■ Task to complete
How many lines in the entries below include the word "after"? Respond with the number only.

----- Data provided

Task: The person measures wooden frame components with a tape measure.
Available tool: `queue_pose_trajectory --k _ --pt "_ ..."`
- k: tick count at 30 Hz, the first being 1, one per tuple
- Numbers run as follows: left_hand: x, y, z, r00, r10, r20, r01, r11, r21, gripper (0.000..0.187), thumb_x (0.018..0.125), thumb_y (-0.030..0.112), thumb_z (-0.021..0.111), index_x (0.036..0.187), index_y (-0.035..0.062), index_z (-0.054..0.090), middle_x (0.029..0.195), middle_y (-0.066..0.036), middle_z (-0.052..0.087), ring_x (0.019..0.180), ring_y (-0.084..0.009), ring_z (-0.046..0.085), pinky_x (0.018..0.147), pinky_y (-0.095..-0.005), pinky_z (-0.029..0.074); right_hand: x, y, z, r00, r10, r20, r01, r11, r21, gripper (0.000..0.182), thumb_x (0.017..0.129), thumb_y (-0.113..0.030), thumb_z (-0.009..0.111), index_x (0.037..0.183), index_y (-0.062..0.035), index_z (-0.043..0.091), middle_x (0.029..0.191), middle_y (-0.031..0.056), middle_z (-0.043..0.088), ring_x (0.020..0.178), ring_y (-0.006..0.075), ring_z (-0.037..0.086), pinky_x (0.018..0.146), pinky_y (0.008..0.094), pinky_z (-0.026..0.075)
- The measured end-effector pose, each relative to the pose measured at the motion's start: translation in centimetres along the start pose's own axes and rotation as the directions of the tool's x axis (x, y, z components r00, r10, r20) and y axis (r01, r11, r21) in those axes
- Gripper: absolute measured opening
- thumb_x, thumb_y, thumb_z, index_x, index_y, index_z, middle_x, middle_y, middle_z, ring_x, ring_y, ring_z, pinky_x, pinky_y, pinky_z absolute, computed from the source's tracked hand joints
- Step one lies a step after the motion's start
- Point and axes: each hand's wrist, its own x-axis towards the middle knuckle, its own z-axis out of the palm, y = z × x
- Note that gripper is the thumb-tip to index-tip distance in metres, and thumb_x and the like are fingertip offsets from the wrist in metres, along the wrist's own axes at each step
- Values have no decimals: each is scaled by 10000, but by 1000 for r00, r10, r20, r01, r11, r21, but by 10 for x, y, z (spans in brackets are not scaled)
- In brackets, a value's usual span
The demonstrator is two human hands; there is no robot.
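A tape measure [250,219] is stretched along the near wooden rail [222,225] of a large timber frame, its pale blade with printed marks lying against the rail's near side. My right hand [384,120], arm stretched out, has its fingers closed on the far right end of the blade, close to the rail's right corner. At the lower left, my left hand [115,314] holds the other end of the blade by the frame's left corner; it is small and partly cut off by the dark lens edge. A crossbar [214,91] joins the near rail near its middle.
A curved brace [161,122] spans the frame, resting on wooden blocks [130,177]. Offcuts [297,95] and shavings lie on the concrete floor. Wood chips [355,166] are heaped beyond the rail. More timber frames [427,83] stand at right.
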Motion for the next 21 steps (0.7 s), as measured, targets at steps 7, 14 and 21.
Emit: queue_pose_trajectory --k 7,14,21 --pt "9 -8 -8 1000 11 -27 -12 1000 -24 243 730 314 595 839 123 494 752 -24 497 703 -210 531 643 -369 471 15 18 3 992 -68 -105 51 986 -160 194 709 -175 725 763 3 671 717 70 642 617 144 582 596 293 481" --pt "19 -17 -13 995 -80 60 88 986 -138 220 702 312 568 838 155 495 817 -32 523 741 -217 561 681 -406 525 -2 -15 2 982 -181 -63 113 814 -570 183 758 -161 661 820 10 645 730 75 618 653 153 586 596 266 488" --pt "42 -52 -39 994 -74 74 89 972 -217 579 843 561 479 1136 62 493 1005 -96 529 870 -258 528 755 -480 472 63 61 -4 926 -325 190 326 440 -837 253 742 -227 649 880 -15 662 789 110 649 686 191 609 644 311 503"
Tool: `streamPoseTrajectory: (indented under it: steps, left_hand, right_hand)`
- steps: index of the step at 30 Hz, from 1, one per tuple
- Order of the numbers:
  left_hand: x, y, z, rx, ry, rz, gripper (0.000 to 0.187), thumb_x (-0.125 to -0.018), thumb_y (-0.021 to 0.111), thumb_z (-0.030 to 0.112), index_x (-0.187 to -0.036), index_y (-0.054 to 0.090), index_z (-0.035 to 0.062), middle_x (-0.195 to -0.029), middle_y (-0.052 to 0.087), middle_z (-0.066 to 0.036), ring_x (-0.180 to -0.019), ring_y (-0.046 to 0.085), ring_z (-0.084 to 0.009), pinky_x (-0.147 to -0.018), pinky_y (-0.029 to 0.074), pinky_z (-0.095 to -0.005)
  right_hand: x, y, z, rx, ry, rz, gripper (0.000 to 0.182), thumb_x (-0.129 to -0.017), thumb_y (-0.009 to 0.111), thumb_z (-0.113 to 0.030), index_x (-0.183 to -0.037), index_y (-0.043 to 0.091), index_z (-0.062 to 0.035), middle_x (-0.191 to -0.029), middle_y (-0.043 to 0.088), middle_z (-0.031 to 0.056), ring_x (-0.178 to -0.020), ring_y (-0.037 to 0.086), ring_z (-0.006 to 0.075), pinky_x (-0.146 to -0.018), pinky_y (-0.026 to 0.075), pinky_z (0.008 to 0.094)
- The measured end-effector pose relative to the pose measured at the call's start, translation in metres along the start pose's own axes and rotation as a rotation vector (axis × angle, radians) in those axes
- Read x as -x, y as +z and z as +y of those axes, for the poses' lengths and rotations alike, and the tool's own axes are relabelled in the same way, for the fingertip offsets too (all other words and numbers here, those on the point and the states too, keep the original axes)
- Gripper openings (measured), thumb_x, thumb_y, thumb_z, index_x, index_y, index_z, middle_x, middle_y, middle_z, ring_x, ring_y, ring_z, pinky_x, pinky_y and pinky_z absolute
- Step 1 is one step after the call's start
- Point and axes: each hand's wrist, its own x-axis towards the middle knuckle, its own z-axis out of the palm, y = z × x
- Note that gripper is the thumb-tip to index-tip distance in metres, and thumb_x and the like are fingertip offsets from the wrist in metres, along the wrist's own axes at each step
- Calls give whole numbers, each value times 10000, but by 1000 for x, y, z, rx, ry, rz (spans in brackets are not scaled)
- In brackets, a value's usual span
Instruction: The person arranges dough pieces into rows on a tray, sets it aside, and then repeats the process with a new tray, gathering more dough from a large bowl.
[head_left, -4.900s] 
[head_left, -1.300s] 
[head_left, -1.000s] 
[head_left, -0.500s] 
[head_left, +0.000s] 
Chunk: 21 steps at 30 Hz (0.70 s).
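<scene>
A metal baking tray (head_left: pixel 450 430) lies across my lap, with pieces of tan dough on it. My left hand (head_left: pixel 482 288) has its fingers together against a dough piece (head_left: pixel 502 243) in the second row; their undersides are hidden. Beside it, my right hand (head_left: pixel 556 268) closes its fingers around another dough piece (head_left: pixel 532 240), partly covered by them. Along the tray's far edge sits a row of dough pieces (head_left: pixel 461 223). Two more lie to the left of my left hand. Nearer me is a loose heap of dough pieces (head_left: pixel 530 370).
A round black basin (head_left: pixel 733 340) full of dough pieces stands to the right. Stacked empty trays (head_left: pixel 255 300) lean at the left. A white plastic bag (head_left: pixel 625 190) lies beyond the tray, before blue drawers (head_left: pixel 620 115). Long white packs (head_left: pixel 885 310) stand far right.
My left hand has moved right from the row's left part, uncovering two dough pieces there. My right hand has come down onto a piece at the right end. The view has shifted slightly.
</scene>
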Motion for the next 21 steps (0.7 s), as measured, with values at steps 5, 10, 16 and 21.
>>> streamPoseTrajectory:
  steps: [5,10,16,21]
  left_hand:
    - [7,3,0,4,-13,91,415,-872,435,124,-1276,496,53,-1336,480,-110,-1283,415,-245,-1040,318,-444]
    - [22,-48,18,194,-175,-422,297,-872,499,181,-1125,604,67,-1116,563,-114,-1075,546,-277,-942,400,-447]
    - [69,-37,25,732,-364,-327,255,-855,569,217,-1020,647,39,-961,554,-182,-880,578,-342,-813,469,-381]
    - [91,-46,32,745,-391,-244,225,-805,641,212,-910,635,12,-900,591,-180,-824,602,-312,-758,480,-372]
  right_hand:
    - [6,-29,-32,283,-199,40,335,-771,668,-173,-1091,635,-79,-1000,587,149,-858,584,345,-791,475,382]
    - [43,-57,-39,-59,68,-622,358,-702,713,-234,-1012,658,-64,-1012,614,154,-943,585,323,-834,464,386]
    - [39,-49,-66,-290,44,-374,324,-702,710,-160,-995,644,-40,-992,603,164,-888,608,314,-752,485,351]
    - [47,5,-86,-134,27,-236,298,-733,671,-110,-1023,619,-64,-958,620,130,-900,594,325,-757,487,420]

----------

■ Expected output
2